Revue du concert à TW Classic

Revue de Luc Lorfèvre pour le magazine Moustique :

Le dessert dEUS

“Nous espérions être l’apéro de la grande finale avec les Diables Rouges. On se contentera d’être le dessert de la petite finale”, s’exclame Tom Barman en début de son set. dEUS monte sur scène quelques secondes après le coup de sifflet final du match Belgique-Angleterre et est a accueilli comme le messie. Tout de blanc vêtu, Barman lance les hostilités avec une version impeccable de If You Don’t Get What You Want. Le son est énorme, la section rythmique claque, le violoniste Klaas Janzoons s’est enrobé dans un drapeau belge, mais c’est un autre musicien qui suscite tous les regards. Pour Bruno De Groote, remplaçant du guitariste Mauro Pawlowski, il s’agit en effet d’un baptême du feu.
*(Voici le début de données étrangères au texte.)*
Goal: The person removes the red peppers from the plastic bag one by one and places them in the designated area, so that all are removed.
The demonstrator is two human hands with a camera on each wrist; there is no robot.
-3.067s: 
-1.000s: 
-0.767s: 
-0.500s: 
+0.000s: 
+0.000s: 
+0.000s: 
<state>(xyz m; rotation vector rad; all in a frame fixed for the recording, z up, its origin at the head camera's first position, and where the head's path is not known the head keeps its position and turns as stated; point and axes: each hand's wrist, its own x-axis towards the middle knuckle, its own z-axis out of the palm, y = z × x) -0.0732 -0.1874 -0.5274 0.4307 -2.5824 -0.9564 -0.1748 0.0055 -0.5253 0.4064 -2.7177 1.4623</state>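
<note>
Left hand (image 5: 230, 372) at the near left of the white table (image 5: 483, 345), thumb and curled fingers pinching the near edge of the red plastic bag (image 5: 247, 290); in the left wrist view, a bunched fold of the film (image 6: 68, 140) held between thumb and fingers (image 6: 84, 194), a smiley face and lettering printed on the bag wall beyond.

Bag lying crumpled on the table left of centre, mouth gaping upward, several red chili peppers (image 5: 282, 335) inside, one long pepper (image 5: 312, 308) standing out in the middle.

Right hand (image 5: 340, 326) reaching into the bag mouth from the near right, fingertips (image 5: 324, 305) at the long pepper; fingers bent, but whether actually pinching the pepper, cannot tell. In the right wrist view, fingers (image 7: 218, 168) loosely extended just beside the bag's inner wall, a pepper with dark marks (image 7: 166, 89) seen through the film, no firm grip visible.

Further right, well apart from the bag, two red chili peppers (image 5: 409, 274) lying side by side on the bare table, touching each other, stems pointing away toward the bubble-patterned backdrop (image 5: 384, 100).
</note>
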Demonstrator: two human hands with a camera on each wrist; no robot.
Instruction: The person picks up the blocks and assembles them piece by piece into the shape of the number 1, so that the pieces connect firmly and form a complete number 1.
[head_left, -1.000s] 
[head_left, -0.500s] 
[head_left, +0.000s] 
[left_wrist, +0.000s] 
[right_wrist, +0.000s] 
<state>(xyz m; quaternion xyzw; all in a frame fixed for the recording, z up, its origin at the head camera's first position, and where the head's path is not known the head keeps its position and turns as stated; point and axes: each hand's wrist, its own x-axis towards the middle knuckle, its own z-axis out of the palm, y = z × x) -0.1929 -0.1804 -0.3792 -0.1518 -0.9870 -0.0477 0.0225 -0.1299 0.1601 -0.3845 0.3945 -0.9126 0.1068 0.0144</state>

Bruno De Groote n’a pas l’attitude et la flamboyance de son prédécesseur et est quelque peu mal à l’aise sur les premiers morceaux. Mais sous les encouragements de Tom et du public, le guitariste se libère enfin sur Instant Street, morceau qui déclenche réellement les hostilités. Theme From Turnpike suit, avec Quatre Mains, Sun Ra, une très belle interprétation du ressuscité Hotellounge (Be The Death Of Me) et le nerveux Bad Timing qui ouvrait leur album Pocket Revolution (2005). Le concert monte en puissance et il n’y a aucun temps mort. Oui, dEUS n’a rien perdu de son urgence au fil de toutes ses réincarnations et reste toujours impressionnant en live. Les frissons nous gagnent lorsque Klaas joue au violon l’intro du cultissime Suds & Soda mais un roadie fait signe à Tom Barman que le groupe doit arrêter. A Werchter, l’heure c’est l’heure. Même pour dEUS. Incompréhension totale du public qui attendait “sa” chanson et seule fausse note d’une prestation intense. dEUS sera au Brussels Summer Festival le 17 août (place des Palais). Un grand moment en perspective avec, c’est promis, une version complète de Suds & Soda.